I managed to optimize a little bit. Are there better optimization here?

data1 = from(bucket: "homeassistant")
  |> range(start: v.timeRangeStart, stop: v.timeRangeStop)
  |> filter(fn: (r) => r["_measurement"] == "kWh")
  |> filter(fn: (r) => r["_field"] == "value")
  |> filter(fn: (r) => r["entity_id"] == "energy_consumption_tarif_1")
  |> drop(columns: ["source", "friendly_name"])
  |> aggregateWindow(every: 1d, fn: spread, createEmpty: false)

data2 = from(bucket: "homeassistant")
  |> range(start: v.timeRangeStart, stop: v.timeRangeStop)
  |> filter(fn: (r) => r["_measurement"] == "kWh")
  |> filter(fn: (r) => r["_field"] == "value")
  |> filter(fn: (r) => r["entity_id"] == "energy_consumption_tarif_2")
  |> drop(columns: ["source", "friendly_name"])
  |> aggregateWindow(every: 1d, fn: spread, createEmpty: false)

join(tables: {data1: data1, data2: data2}, on: ["_start", "_stop", "_field", "_measurement", "domain", "_time"])
  |> map(fn: (r) => ({ r with _value : r._value_data1 + r._value_data2 }))

Hello @trunet,
First of all thanks for giving Flux a try.

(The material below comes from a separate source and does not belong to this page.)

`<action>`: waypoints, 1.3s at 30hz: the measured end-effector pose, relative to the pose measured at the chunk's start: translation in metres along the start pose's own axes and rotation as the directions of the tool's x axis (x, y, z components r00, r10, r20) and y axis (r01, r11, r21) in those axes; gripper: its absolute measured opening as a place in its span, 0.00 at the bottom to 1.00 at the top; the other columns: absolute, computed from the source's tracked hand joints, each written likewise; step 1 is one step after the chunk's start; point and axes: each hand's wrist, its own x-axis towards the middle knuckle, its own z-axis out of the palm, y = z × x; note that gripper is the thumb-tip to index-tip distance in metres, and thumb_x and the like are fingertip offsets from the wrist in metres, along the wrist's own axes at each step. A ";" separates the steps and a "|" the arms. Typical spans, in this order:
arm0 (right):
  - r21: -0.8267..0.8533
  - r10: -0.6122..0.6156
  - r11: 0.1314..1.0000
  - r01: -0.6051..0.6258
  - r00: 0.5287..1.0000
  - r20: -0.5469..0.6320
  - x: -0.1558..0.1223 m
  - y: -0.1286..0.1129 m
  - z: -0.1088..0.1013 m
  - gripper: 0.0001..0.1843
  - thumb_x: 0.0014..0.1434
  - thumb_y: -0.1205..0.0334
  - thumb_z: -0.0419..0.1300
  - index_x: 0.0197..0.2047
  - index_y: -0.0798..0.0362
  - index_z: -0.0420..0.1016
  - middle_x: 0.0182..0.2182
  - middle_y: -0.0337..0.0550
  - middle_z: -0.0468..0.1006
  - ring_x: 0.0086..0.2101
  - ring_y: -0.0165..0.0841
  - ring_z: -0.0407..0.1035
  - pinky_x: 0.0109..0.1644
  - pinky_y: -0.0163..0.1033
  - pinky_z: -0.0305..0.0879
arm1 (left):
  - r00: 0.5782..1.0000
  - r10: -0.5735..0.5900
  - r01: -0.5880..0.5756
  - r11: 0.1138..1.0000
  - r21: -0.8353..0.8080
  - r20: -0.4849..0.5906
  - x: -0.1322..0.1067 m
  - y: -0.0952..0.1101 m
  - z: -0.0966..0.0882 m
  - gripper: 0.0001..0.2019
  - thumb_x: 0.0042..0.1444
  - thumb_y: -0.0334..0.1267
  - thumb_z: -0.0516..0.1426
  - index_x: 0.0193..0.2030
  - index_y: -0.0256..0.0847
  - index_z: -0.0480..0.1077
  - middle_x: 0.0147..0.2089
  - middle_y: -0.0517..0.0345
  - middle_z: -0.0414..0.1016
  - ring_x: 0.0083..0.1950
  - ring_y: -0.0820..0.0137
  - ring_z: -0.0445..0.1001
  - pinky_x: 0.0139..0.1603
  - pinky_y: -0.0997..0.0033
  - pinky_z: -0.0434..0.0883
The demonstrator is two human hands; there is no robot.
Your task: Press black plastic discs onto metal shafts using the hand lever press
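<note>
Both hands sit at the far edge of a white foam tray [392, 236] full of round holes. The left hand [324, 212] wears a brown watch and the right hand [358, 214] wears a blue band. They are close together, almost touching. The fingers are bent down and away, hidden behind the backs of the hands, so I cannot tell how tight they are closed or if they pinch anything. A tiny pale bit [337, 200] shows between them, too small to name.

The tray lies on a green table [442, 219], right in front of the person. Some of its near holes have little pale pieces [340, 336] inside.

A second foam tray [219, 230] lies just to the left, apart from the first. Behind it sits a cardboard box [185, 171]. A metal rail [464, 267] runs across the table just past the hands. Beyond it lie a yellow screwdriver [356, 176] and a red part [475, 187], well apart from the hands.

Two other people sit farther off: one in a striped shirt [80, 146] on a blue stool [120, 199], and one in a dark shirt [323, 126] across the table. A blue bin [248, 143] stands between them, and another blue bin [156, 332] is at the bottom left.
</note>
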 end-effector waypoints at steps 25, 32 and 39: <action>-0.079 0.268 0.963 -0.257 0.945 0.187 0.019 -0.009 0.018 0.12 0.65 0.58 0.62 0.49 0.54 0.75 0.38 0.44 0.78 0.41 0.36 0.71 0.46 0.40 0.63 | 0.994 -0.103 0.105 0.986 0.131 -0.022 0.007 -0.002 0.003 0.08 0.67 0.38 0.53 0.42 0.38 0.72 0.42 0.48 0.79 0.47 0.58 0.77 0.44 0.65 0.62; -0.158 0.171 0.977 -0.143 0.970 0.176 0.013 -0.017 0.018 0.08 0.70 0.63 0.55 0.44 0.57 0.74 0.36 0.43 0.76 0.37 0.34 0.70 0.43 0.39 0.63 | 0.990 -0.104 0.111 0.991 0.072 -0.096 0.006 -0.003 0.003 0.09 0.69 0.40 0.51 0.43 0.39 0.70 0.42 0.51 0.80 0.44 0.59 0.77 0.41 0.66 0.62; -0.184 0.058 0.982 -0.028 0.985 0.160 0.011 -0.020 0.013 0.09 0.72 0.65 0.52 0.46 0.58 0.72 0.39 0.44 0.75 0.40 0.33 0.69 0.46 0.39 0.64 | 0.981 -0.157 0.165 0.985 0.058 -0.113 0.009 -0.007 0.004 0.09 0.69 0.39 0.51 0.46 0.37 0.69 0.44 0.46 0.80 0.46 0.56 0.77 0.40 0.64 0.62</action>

It definitely takes a second to transition your thinking. Can you try the following?

 from(bucket: "homeassistant")
 |> range(start: v.timeRangeStart, stop: v.timeRangeStop)
  |> filter(fn: (r) => r["_measurement"] == "kWh")
  |> filter(fn: (r) => r["_field"] == "value")
  |> filter(fn: (r) => r["entity_id"] == "energy_consumption_tarif_1" or r["entity_id"] == "energy_consumption_tarif_2")
  |> drop(columns: ["source", "friendly_name"])
  |> aggregateWindow(every: 1d, fn: spread, createEmpty: false)
|> group() 
|> pivot(rowKey:["_time"], columnKey: ["entity_id"], valueColumn: "_value")
|> map(fn: (r) => ({ r with _value : r.energy_consumption_tarif_1 + r.energy_consumption_tarif_2 }))

Please let me know if it doesn’t work or explain further.

This worked perfectly, thank you. Didn’t know about the pivot() function.